What makes a world-class creative remains mysterious. But new research in neuroscience is telling us interesting things about how the association centers of the brain work when new ideas are coming through, confirming that one characteristic of creative people is that they make connections between things that other people don’t see as connected. Nancy Andreasen, a pioneer of brain imaging at the University of Iowa, found that in episodes of high creativity, multiple association cortices of the brain are communicating back and forth with each other - not to process sensory input, but in free conversation. Wild and novel connections are made, and from these – through the brain’s character as a self-organizing system – new creation emerges.
 Educational psychologists who try to rate creativity levels speak of a “fourth-grade slump”, when adult assumptions and formal training start to block kids’ natural ability to make things up. This suggests another key to creative living; we want to stay in touch or get in touch with the spontaneous creativity of our inner child, our master imagineer. 
Something important that creative people have in common is that they develop creative habits. For choreographer Twyla Tharp, these include “subtraction” – making a conscious effort to minimize distractions and make sufficient time and space available for a new project. For creativity researcher Keith Sawyer (a psychology professor at Washington University in St Louis) good creative habits include “working smart”, creating a daily rhythm that sets the right balance between hard work and “idle time” when the best ideas often jump out.
    For Columbia business professor William Duggan, creativity in business hinges on “opportunistic innovation”, the readiness to watch for unexpected opportunities and change your plans in order to cash in on them when they turn up.
Other habits of creative people:

- They find personal ways of getting “into the zone”.
- They are risk-takers.
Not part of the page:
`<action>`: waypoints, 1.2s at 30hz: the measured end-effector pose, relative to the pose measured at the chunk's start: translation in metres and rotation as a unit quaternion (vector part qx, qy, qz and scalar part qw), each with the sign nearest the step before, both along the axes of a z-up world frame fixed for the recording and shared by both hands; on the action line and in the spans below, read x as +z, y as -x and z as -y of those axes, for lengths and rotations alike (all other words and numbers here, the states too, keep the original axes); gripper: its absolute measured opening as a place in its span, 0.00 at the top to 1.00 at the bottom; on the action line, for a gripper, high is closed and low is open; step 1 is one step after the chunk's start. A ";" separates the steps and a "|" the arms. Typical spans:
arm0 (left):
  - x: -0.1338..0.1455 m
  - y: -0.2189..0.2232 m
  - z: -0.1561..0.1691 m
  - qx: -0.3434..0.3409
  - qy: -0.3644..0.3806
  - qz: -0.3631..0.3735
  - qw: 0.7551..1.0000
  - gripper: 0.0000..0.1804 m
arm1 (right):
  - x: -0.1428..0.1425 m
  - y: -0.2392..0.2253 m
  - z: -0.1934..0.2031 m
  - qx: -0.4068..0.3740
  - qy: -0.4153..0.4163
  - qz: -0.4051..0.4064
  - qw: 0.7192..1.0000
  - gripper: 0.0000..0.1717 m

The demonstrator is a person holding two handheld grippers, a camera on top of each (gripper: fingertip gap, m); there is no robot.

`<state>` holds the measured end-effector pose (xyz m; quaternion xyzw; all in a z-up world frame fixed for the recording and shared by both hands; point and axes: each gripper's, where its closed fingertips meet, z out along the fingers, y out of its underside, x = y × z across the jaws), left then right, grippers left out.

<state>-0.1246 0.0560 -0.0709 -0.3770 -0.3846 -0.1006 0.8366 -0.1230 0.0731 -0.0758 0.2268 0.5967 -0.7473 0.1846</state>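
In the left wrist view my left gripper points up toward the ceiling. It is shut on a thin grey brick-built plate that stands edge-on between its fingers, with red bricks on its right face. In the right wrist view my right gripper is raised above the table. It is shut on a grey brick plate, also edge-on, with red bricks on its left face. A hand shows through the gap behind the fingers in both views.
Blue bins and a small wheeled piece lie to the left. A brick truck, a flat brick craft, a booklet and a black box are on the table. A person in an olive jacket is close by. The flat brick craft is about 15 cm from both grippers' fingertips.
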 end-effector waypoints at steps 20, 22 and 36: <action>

They are willing to make mistakes, and learn from them. They look at mistakes as experiments rather than failures.
 - Creative people are “prepared for good luck”; they view coincidences as homing beacons and turn accidents into inventions.
- They make room for creation – time and private space.
- They find a creative friend. This is a person who provides helpful feedback and supports their experiments.
- They persevere.

Creativity is not just the preserve of a lucky – or tormented – few. It’s a power we can all claim.

And here is what, for me, is the most important key to creativity. When we take on a creative project - and its element of risk - and step out of whatever box we have been in, we draw supporting powers, especially the power that the ancients called the genius or the daimon. Most people understand this intuitively, even though we may fumble for an agreed language to describe it.